# [TO DO]
Only one stretch of the listing below is wanted. Begin at the line that has "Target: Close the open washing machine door", stop after the line that has "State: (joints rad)", and repeat every line in between exactly.

# [DATA]
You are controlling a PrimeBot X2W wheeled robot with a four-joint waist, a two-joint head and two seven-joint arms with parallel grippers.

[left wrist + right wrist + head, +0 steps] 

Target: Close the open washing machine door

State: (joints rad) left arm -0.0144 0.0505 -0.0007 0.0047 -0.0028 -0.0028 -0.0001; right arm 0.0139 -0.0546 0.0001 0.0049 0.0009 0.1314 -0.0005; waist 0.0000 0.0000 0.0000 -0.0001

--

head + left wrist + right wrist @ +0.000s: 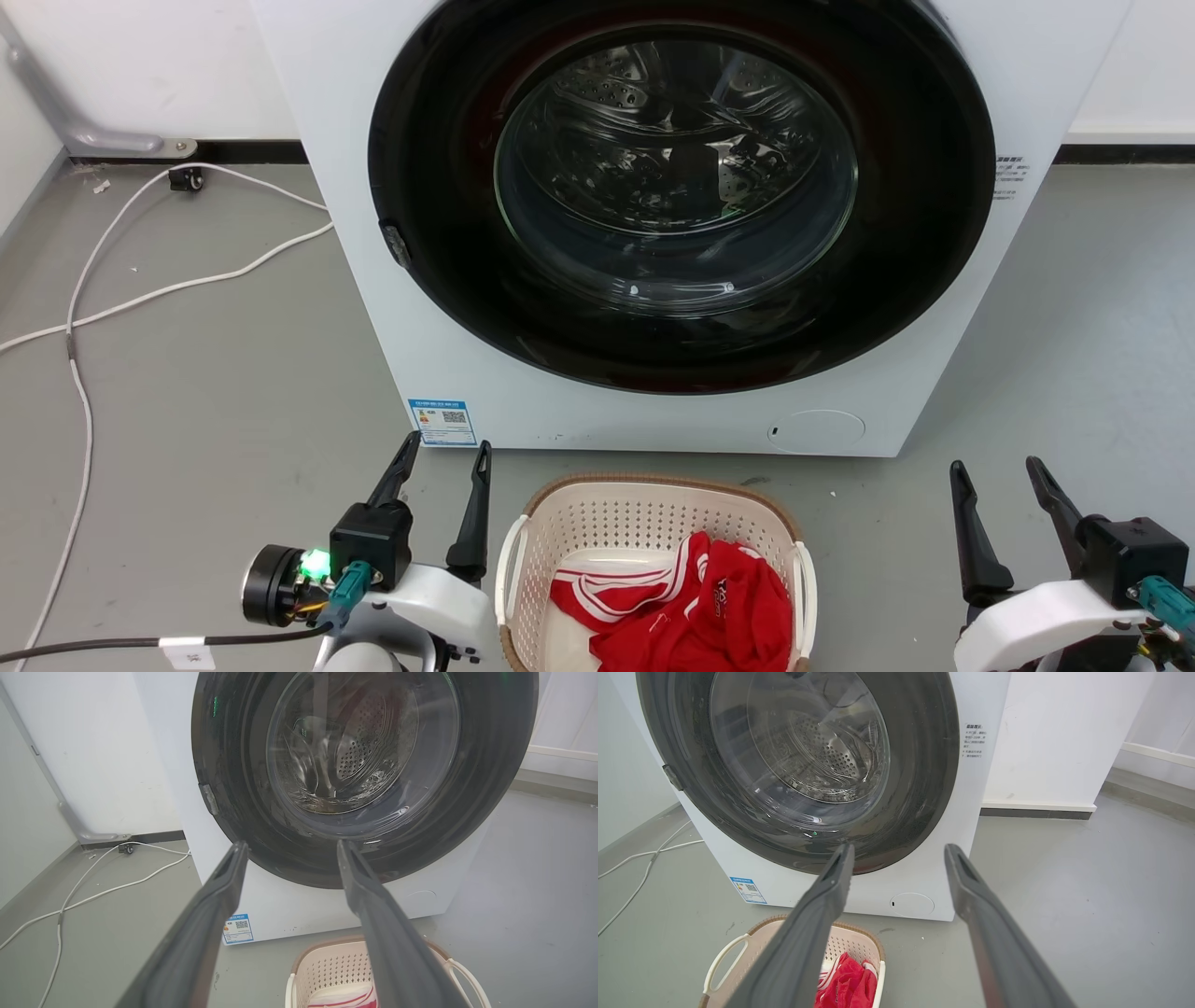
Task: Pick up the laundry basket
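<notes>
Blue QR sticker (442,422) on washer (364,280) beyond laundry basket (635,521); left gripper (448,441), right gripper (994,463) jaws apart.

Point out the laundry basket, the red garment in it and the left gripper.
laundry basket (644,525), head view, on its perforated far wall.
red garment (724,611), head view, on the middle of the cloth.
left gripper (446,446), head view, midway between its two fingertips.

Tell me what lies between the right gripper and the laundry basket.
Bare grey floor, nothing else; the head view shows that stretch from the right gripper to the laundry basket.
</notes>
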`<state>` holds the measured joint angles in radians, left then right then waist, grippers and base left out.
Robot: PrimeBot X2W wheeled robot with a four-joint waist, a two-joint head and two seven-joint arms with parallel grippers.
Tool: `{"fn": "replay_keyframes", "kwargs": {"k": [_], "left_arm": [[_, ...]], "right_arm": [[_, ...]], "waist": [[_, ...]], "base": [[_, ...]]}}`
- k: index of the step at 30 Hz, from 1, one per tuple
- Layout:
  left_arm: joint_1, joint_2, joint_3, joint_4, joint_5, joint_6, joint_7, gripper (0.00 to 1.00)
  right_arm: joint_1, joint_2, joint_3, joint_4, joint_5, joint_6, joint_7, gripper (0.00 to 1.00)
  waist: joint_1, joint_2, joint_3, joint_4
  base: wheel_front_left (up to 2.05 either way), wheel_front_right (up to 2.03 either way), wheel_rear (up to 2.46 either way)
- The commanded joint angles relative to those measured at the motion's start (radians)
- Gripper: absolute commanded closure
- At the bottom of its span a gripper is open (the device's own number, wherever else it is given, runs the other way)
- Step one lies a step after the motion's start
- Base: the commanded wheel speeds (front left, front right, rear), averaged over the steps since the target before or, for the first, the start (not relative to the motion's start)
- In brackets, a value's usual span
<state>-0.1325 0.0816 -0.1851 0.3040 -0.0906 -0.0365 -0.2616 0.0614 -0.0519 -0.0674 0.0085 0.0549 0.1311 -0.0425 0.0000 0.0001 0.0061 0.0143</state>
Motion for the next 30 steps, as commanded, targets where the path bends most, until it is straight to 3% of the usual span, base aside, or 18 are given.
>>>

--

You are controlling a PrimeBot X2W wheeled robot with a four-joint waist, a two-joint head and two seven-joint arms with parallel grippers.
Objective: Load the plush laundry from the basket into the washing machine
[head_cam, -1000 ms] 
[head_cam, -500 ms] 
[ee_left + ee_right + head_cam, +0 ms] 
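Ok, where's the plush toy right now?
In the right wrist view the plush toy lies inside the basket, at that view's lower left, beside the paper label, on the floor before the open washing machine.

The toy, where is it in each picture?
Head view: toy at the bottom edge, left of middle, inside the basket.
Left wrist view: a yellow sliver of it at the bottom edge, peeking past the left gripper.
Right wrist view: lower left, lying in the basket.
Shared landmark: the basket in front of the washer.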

# [RESPONSE]
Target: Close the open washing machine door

State: (joints rad) left arm -0.0144 0.0505 -0.0007 0.0047 -0.0028 -0.0028 -0.0001; right arm 0.0139 -0.0546 0.0001 0.0049 0.0009 0.1314 -0.0005; waist 0.0000 0.0000 0.0000 -0.0001

The exercise is finished.